(Beginning of Data listing)
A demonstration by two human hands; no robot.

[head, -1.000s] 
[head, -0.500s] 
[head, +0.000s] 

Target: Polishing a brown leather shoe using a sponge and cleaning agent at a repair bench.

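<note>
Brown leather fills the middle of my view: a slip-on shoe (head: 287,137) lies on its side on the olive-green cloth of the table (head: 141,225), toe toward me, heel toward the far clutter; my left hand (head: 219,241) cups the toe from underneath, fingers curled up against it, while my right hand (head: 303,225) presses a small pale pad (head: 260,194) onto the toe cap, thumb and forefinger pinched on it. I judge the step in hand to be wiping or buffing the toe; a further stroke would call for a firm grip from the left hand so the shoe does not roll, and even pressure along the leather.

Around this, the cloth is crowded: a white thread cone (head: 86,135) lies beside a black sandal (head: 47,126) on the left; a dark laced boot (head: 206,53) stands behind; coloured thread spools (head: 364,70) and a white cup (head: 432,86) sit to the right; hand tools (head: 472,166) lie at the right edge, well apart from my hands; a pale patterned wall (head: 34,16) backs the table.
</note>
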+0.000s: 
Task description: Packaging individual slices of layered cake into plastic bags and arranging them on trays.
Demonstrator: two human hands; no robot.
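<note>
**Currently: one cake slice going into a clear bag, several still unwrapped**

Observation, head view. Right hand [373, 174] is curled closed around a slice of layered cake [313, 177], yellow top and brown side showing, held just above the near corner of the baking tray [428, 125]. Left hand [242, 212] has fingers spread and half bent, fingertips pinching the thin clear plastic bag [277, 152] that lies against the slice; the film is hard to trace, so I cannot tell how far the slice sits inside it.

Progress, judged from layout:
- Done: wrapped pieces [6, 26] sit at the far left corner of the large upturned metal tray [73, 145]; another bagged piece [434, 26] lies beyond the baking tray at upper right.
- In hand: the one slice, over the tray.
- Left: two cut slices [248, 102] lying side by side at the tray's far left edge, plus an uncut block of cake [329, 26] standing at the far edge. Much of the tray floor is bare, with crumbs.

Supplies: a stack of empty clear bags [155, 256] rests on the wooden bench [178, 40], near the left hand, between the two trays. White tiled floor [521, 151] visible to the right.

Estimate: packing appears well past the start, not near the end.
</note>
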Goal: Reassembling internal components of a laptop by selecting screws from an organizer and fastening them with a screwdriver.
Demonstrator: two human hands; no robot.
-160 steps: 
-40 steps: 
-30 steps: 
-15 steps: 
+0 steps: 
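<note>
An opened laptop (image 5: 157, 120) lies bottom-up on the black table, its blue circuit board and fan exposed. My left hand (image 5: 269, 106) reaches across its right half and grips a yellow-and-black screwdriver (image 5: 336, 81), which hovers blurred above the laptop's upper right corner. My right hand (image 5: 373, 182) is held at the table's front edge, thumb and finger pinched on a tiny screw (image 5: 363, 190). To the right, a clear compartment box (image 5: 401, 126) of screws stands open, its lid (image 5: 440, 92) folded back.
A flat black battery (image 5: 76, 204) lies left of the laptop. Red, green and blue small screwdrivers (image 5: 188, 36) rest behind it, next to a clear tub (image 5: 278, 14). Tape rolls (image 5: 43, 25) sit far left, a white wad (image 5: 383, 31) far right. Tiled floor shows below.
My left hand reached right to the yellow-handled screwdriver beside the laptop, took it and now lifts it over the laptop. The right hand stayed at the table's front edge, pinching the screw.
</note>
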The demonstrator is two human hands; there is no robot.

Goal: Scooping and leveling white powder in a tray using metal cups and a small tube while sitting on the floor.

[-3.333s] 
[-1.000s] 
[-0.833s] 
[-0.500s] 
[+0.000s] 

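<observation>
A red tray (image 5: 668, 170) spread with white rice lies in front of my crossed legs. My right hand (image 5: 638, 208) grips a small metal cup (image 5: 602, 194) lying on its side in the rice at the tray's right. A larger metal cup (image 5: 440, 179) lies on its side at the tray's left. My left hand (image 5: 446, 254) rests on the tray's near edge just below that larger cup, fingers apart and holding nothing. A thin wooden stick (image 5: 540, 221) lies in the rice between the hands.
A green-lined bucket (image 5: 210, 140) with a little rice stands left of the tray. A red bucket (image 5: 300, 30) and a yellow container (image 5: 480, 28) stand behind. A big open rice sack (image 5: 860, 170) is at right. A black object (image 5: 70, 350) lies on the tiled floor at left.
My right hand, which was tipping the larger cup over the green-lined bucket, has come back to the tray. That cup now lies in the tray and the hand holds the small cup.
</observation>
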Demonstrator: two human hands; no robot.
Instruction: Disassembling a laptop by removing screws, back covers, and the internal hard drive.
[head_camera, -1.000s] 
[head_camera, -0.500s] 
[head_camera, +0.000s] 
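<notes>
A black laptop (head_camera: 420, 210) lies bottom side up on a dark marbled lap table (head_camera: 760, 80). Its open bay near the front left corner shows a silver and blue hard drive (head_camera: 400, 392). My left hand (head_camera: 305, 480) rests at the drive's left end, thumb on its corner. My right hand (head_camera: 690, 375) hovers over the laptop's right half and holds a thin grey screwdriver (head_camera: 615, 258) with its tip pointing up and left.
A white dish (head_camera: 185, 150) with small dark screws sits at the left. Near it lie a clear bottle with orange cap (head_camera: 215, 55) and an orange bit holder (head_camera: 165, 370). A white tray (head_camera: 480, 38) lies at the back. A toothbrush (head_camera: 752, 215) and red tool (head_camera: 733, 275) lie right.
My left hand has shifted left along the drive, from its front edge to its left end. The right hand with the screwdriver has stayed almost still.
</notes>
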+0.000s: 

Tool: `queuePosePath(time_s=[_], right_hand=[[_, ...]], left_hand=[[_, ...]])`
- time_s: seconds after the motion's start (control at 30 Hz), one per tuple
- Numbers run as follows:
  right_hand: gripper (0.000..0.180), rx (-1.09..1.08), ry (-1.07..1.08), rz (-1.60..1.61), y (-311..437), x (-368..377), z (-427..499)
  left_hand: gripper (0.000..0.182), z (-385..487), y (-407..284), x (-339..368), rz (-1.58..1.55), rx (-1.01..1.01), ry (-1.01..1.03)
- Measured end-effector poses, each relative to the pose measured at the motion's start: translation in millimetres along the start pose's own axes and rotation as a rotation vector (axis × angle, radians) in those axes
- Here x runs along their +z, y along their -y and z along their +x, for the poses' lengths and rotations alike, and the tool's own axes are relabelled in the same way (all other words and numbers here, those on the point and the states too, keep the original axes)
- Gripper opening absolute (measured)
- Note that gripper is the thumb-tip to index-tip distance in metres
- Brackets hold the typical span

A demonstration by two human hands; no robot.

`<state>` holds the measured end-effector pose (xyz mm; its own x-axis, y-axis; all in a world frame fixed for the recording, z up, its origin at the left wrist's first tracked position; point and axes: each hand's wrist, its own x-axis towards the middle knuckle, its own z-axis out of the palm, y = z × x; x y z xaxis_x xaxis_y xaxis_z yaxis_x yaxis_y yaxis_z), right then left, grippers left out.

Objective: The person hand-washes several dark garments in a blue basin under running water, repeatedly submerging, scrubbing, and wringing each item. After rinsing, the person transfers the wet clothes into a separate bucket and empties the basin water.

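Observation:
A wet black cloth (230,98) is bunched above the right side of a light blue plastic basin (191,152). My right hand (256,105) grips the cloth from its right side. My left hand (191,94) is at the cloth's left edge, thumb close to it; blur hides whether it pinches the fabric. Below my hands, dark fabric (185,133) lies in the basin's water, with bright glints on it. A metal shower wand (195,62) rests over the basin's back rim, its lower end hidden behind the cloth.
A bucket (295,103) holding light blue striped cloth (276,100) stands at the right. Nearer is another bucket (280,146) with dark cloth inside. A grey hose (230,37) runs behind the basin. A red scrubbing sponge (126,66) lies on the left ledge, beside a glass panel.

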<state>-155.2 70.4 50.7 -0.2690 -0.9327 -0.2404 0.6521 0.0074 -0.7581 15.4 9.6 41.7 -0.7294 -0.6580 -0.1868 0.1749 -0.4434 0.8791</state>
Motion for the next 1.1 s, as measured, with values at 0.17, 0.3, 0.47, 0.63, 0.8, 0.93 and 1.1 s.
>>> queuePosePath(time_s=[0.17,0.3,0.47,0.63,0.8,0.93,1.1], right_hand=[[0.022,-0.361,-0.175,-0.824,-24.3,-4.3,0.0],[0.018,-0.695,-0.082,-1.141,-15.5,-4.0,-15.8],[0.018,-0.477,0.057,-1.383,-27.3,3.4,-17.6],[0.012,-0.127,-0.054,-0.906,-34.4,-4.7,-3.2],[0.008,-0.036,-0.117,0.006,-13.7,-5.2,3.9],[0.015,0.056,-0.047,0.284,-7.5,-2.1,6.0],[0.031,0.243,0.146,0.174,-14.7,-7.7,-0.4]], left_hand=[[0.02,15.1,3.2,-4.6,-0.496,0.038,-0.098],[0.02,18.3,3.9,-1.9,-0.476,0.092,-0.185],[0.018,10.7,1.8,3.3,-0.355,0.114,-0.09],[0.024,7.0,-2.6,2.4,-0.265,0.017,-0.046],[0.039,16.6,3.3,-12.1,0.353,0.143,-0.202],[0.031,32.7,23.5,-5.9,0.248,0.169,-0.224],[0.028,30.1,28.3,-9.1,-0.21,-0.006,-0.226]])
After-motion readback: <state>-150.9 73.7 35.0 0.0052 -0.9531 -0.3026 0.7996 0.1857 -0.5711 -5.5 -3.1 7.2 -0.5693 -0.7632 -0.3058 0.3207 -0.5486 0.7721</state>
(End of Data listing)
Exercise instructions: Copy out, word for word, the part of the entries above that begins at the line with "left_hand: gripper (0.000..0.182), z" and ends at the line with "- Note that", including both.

Task result:
  left_hand: gripper (0.000..0.182), z (-385..487), y (-407..284), x (-339..368), rz (-1.58..1.55), rx (-1.01..1.01), ry (-1.01..1.03)
- Measured end-effector poses, each relative to the pose measured at the motion's start: translation in millimetres along the start pose's own axes and rotation as a rotation vector (axis × angle, radians) in those axes
- Here x runs along their +z, y along their -y and z along their +x, for the poses' lengths and rotations alike, and the tool's own axes are relabelled in the same way (all other words and numbers here, those on the point and the states too, keep the original axes)
- Gripper opening absolute (measured)
- Note that gripper is the thumb-tip to index-tip distance in metres

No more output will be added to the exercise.